Department of Dermatology and Skin Science
University of British Columbia, Vancouver, Canada
table 3

Jerry Shapiro MD FRCPC

Department of Dermatology and Skin Science
University of British Columbia,Vancouver, Canada
The Ronald O. Perelman Department of Dermatology
New York University Langone Medical Center, New York, NY

Male pattern hair loss (MPHL) is the most common cause of alopecia in men. It affects approximately 30% of Caucasian men by the age of 30 and its prevalence increases with age. The influence of male hormones has been well studied and is the main target of the some of the most effective treatments. The main alteration in MPHL occurs in the hair growth cycle where the anagen phase becomes shorter resulting in shorter and thinner hairs.

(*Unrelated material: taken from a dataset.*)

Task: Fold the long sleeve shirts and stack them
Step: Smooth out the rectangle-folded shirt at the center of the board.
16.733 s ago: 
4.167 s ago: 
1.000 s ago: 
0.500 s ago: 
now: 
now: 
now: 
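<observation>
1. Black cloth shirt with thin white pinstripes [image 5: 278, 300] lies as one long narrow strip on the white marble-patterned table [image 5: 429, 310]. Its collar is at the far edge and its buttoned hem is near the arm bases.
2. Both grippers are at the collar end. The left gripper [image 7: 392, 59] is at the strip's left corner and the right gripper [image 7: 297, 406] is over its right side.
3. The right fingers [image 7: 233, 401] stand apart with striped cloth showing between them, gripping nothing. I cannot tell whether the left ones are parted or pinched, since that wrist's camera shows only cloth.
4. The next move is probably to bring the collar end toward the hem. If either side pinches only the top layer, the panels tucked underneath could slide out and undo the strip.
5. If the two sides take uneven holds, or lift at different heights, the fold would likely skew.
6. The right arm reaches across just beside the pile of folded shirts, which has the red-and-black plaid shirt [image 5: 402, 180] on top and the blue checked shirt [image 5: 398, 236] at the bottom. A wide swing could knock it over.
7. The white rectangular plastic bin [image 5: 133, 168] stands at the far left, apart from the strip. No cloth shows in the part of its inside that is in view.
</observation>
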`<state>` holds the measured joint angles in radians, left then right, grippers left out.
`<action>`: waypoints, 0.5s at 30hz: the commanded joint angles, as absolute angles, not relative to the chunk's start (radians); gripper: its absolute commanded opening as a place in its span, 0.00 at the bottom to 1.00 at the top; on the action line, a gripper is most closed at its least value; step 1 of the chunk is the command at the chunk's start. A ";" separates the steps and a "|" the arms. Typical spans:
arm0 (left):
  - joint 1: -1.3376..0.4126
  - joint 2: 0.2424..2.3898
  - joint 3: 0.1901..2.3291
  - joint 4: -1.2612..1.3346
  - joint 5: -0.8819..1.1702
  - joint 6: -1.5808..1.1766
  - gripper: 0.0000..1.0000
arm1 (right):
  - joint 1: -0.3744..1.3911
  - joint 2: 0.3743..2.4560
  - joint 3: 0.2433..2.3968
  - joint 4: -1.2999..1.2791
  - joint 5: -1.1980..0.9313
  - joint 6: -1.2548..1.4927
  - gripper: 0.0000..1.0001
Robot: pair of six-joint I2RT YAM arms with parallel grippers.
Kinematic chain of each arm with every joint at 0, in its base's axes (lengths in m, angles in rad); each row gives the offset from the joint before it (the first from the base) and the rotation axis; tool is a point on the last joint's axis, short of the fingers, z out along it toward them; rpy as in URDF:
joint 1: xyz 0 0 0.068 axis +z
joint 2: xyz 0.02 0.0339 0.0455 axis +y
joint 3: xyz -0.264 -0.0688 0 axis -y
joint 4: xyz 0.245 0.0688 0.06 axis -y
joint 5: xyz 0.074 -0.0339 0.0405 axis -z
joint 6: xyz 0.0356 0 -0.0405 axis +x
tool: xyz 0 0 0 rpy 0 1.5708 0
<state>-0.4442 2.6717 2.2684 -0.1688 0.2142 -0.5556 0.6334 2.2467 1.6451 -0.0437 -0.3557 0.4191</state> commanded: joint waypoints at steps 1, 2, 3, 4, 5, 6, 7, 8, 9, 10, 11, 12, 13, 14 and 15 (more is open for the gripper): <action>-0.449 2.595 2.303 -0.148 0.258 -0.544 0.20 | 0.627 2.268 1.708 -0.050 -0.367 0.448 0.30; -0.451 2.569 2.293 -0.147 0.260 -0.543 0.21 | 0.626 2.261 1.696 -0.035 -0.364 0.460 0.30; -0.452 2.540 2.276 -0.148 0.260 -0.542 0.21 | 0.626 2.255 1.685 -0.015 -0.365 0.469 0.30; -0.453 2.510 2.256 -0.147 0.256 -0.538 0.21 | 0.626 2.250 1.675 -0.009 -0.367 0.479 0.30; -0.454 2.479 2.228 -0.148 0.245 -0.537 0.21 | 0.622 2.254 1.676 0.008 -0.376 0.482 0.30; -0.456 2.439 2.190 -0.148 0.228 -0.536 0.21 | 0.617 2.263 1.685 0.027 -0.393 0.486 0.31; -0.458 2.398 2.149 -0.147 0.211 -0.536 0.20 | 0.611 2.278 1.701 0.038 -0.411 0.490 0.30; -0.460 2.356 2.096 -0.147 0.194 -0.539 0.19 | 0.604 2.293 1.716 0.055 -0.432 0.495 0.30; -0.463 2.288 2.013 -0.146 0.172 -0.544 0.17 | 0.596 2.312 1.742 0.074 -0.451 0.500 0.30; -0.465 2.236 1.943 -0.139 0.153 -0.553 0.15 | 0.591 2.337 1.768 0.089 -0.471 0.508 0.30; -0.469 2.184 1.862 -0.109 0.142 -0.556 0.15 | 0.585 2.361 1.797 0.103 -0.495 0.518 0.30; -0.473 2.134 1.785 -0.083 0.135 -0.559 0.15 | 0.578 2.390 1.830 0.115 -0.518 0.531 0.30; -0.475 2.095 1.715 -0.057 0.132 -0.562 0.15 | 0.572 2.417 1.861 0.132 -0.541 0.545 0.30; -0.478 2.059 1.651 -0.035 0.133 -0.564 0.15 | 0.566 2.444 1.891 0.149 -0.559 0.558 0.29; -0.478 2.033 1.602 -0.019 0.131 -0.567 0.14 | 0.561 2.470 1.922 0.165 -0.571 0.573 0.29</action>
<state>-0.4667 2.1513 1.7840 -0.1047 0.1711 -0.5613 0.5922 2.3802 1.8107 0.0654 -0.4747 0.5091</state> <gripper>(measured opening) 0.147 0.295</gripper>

This process is called miniaturization. Generally, hair loss starts with a receding hairline and rarefaction at the vertex and progresses until the top of the scalp is completely bald. The sides of the scalp and the lower occipital areas are preserved even in longstanding MPHL. Other diseases such as diffuse alopecia areata and telogen effluvium must be excluded. To date, the first-line treatment still is topical minoxidil combined with oral finasteride. Surgery and other treatments will also be discussed.

Minoxidil

The literature shows that minoxidil acts by shortening telogen phase and increasing hair diameter especially in miniaturized hairs. The mechanism of action is not established yet but the hypothesis involves increasing level/activity of vascular endothelial growth factor (VEGF). New insights into its mechanism are the stimulation of production of PGE2 and minoxidil influences on androgen receptor.1

Topical minoxidil 5% solution has been proved to work better than minoxidil 2% in men.2 Minoxidil 5% foam once daily is as effective as minoxidil 2% solution twice daily in women.3 Approximately 40% of male patients experience hair regrowth with 5% minoxidil and therapeutic response should be seen within 3-6 months. A new method to detect patient responsiveness to the treatment has been suggested using sulfotransferase activity in plucked hair.4

Minoxidil is a topical treatment that should be applied on dry scalp twice daily. It is a lifelong treatment and hair shedding can occur in the first 1-3 months. The most common side effects are irritant dermatitis, contact dermatitis, and hypertrichosis on the face. The latter side effect is not of much consequence is adult males. Topical minoxidil is available in solution as the 2% and 5% and as a 5% foam.

5-alpha-reductase Inhibitors (5ARI)

This group of medications inhibit the 5-alpha-reductase enzyme type I, II, and/or III resulting in decreased conversion of testosterone to dihydrotestosterone (DHT).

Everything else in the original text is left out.